Would you copy the material below word for word, beginning with its first line and ending with the line that contains "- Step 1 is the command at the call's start"?

• _GIVEN DATA_:
☆ ☆ ☆ ☆
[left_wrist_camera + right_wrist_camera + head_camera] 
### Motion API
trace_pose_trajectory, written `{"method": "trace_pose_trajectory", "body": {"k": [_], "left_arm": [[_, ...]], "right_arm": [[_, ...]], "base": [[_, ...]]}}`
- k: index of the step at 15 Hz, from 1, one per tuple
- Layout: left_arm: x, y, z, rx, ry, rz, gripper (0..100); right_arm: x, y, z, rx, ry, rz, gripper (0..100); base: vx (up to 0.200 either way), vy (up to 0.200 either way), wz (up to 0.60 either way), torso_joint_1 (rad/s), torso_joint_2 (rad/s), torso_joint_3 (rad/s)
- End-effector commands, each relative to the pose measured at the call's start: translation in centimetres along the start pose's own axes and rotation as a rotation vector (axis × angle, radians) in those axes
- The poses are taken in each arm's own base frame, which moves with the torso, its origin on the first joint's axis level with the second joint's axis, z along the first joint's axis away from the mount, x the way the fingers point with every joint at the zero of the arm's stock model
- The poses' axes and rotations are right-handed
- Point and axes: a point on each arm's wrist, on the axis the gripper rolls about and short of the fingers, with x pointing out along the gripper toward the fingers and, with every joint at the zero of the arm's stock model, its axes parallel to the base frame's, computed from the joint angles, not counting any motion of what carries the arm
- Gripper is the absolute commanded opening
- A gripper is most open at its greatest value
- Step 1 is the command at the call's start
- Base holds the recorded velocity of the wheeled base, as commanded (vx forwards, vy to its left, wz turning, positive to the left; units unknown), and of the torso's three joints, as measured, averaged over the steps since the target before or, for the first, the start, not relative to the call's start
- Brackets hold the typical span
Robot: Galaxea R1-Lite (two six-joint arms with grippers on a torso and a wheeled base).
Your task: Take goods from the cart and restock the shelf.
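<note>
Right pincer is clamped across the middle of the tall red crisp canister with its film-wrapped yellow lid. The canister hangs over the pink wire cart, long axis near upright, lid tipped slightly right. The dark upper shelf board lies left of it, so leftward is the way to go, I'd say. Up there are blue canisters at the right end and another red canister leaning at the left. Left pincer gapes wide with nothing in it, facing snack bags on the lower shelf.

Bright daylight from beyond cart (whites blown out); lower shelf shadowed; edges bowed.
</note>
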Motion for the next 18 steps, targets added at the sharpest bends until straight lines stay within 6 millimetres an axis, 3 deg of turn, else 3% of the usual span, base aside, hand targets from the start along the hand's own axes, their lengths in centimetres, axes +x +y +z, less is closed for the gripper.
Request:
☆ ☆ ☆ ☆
• _ANSWER BOX_:
[left_wrist_camera + right_wrist_camera + head_camera] 
### Motion API
trace_pose_trajectory, written `{"method": "trace_pose_trajectory", "body": {"k": [_], "left_arm": [[_, ...]], "right_arm": [[_, ...]], "base": [[_, ...]]}}`
- k: index of the step at 15 Hz, from 1, one per tuple
- Layout: left_arm: x, y, z, rx, ry, rz, gripper (0..100); right_arm: x, y, z, rx, ry, rz, gripper (0..100); base: vx (up to 0.200 either way), vy (up to 0.200 either way), wz (up to 0.60 either way), torso_joint_1 (rad/s), torso_joint_2 (rad/s), torso_joint_3 (rad/s)
- End-effector commands, each relative to the pose measured at the call's start: translation in centimetres along the start pose's own axes and rotation as a rotation vector (axis × angle, radians) in those axes
- The poses are taken in each arm's own base frame, which moves with the torso, its origin on the first joint's axis level with the second joint's axis, z along the first joint's axis away from the mount, x the way the fingers point with every joint at the zero of the arm's stock model
- The poses' axes and rotations are right-handed
- Point and axes: a point on each arm's wrist, on the axis the gripper rolls about and short of the fingers, with x pointing out along the gripper toward the fingers and, with every joint at the zero of the arm's stock model, its axes parallel to the base frame's, computed from the joint angles, not counting any motion of what carries the arm
- Gripper is the absolute commanded opening
- A gripper is most open at its greatest value
- Step 1 is the command at the call's start

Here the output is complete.